======== TASK MATERIAL ========

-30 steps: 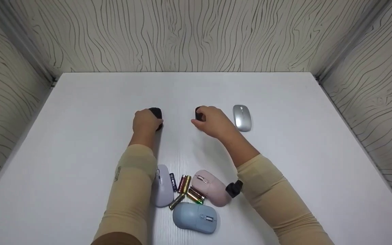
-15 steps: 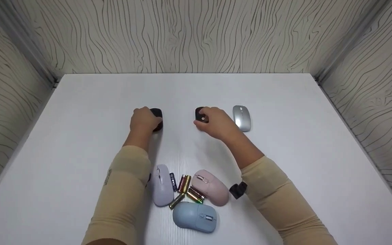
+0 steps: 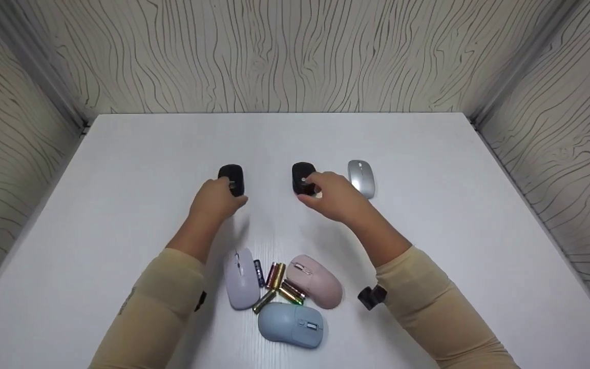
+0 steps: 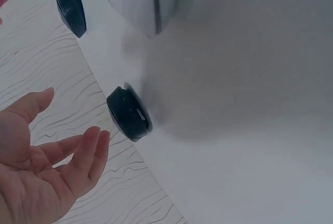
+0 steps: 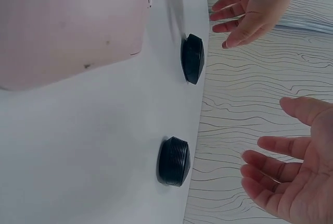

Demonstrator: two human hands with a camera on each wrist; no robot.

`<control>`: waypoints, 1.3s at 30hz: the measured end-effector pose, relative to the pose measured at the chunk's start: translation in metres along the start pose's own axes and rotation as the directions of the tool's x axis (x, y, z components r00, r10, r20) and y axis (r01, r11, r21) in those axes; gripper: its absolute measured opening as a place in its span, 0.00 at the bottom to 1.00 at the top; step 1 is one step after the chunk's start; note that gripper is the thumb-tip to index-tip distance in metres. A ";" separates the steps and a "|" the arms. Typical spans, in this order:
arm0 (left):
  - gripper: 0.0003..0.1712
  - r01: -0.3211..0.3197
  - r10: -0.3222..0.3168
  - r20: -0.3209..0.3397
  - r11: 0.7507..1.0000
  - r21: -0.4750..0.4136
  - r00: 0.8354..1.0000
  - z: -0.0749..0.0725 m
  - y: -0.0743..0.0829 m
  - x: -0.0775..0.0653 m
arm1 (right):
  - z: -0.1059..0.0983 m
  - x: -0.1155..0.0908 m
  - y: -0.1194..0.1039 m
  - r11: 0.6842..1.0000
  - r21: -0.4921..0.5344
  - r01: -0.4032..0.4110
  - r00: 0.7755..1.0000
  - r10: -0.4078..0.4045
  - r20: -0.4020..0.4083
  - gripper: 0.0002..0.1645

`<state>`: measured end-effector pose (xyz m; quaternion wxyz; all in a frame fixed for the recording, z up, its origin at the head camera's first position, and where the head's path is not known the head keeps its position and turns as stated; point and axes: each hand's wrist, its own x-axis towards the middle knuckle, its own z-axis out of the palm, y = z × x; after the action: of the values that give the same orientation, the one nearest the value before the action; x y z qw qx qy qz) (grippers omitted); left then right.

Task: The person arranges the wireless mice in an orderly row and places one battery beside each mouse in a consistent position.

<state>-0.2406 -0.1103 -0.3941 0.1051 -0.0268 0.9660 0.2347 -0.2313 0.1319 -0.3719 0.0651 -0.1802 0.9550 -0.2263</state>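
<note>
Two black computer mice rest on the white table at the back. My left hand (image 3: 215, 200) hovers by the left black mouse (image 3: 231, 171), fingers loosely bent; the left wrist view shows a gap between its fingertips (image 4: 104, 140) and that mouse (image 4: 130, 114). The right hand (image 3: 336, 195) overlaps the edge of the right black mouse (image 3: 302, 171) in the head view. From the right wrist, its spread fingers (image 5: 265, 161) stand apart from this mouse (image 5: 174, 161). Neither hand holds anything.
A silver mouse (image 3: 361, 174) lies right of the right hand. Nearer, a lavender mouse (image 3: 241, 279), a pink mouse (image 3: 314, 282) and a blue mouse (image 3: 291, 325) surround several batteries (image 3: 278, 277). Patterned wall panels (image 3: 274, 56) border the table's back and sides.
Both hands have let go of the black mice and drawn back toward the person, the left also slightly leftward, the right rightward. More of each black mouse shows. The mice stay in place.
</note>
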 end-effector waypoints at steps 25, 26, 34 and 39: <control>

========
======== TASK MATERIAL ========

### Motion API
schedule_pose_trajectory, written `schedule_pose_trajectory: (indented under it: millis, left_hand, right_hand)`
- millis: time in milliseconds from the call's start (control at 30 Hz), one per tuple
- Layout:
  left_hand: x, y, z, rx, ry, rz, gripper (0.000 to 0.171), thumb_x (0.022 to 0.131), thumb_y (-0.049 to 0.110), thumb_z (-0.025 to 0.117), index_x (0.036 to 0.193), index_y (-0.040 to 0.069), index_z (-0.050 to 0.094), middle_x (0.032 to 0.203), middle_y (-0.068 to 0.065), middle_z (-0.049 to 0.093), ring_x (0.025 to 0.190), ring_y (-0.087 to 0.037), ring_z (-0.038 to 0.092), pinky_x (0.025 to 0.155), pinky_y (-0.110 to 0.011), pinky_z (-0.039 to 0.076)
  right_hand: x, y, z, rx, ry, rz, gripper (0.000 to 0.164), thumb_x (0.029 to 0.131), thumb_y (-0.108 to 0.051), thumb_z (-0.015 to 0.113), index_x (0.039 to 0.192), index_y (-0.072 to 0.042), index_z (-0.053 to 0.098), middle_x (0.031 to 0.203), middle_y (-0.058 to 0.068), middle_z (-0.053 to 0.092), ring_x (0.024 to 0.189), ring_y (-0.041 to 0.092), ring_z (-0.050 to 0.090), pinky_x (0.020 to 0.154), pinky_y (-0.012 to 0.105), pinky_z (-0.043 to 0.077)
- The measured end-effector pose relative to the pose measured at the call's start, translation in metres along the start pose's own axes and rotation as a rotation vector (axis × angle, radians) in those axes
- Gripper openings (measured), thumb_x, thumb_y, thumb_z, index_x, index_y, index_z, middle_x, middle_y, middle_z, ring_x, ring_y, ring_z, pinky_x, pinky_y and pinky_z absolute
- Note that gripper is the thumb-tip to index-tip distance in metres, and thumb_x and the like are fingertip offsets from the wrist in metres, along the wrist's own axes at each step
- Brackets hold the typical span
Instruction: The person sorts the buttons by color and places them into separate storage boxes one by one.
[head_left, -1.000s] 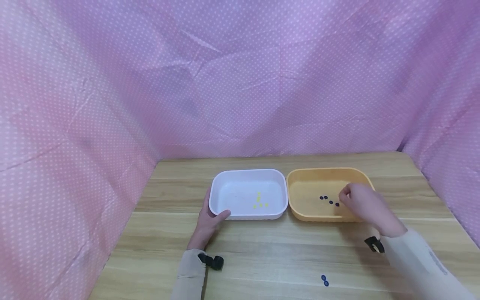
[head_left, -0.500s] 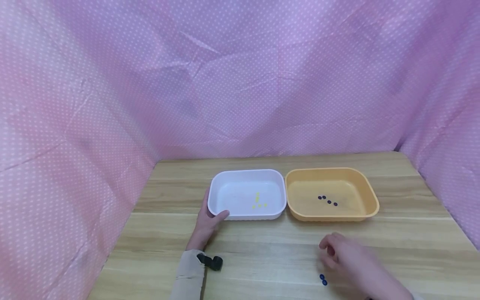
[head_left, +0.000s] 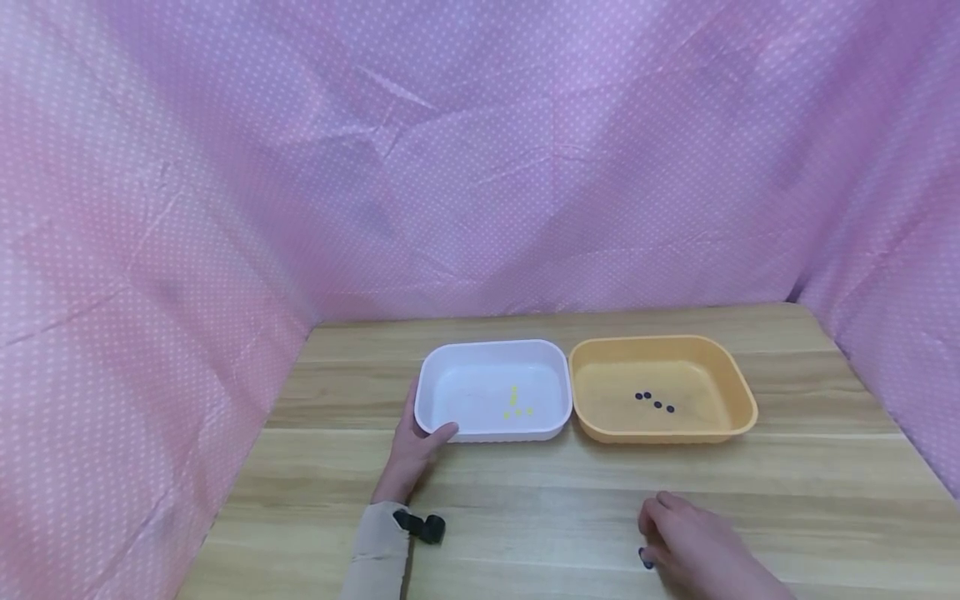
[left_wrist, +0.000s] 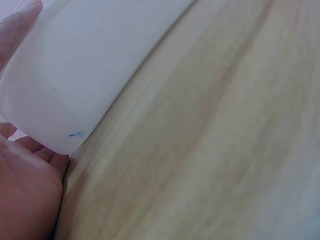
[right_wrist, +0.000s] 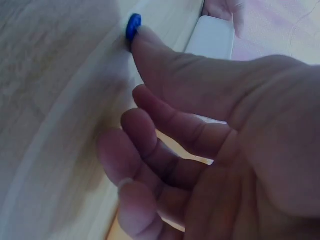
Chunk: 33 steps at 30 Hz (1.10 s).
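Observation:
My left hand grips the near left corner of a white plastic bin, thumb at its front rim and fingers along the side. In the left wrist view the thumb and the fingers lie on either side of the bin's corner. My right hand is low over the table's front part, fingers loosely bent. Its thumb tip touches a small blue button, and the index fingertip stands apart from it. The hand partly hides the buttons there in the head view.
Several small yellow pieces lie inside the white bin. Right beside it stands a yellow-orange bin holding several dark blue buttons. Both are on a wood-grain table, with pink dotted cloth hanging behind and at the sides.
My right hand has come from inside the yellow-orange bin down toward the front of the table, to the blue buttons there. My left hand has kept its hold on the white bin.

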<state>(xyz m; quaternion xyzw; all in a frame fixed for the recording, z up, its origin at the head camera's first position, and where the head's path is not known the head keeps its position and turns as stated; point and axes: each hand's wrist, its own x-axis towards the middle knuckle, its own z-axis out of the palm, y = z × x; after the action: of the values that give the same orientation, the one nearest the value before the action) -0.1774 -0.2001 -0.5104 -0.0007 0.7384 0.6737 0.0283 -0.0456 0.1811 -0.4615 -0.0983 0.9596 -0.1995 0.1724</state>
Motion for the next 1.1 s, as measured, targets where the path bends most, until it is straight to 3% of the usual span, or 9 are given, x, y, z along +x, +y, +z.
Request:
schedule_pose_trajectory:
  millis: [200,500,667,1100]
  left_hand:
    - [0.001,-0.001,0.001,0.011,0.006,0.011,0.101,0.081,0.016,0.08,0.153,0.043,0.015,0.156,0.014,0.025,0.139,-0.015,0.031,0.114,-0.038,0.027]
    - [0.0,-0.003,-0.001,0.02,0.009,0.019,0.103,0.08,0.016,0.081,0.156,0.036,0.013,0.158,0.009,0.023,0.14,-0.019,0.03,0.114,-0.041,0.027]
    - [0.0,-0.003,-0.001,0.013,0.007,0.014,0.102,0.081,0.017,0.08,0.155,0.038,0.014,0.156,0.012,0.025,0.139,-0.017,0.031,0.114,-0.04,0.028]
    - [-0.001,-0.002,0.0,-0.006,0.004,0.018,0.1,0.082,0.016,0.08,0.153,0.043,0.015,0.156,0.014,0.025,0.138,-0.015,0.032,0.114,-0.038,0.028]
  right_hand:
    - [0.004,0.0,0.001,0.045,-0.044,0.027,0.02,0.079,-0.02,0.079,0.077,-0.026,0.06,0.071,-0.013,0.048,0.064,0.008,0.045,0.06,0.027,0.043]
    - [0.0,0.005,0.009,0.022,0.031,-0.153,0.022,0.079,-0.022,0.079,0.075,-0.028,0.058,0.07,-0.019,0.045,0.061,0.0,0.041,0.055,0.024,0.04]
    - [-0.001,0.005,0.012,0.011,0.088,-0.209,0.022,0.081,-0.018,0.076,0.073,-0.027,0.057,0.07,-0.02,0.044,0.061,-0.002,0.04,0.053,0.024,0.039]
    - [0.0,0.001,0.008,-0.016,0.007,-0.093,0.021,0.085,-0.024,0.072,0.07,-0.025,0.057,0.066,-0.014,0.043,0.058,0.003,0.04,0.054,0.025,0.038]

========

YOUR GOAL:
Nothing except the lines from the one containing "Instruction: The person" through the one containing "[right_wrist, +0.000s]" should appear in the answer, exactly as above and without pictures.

YOUR RESPONSE:
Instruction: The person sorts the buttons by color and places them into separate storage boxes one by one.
[head_left, -1.000s] 
[head_left, -0.500s] 
[head_left, +0.000s] 
[left_wrist, +0.000s] 
[right_wrist, +0.000s] 

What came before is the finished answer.